But it's an unreasonable system. Does the anesthesiologist deserve a fair wage? YES! Does the pulmonologist deserve a fair wage? Yes! but who in the world could afford almost $6k for an hour long procedure, or 800 bucks a visit, or $10k in the ICU daily? No one.
Why not have a system with more reasonable rates?
Insurance in this case saved us. My spouse's ICU admission will prob be billed at close to a million bucks - I'm sure the hospital will get a third of that or so. I am very grateful that the ICU doctors saved his life. But is it reasonable to bill those rates? Prob. not. The system is broken.
 
But it's an unreasonable system. Does the anesthesiologist deserve a fair wage? YES! Does the pulmonologist deserve a fair wage? Yes! but who in the world could afford almost $6k for an hour long procedure, or 800 bucks a visit, or $10k in the ICU daily? No one.

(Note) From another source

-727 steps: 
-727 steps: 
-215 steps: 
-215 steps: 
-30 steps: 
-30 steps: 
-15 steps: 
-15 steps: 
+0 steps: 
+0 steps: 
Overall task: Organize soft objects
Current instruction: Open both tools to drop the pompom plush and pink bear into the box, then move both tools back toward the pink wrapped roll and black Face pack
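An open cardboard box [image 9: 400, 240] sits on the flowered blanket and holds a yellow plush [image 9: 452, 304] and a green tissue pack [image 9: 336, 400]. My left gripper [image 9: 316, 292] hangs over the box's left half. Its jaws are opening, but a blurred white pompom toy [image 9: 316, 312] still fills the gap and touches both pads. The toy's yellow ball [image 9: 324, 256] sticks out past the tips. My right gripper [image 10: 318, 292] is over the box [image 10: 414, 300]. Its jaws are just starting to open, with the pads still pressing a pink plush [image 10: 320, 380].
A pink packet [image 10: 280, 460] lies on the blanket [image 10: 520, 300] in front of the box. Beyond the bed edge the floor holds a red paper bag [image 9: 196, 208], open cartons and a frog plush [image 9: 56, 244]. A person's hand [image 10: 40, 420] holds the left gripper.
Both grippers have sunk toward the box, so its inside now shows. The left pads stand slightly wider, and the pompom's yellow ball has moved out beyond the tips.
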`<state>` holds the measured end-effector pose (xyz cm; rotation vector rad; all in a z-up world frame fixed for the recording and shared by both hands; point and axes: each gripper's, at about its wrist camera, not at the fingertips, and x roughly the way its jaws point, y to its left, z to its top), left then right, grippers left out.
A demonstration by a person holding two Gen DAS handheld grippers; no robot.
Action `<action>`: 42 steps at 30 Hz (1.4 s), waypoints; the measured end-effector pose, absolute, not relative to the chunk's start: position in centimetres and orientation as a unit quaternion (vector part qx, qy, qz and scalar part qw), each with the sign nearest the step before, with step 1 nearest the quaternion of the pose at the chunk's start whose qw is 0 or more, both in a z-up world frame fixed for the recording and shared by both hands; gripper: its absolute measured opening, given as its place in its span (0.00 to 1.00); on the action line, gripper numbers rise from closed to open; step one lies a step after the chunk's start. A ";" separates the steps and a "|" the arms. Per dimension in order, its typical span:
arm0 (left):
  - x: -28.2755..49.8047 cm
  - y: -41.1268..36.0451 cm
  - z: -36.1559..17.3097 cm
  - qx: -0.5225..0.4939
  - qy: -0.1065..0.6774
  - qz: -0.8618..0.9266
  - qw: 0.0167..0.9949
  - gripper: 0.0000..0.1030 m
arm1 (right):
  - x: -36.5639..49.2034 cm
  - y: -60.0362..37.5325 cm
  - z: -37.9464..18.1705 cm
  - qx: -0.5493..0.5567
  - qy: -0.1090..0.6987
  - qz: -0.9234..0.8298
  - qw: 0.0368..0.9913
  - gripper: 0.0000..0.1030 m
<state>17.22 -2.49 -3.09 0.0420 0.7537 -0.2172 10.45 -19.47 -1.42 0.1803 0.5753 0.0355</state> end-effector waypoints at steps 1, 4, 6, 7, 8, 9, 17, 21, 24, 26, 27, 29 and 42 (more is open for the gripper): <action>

Why not have a system with more reasonable rates?
Insurance in this case saved us. My spouse's ICU admission will prob be billed at close to a million bucks - I'm sure the hospital will get a third of that or so. I am very grateful that the ICU doctors saved his life. But is it reasonable to bill those rates? Prob. not. The system is broken.

Don't feel grateful for insurance. Thr whole reason why this whole mess exists is because of insurance companies and mega hospital systems. They throw around these absolutely massive numbers that mean nothing because they never pay that!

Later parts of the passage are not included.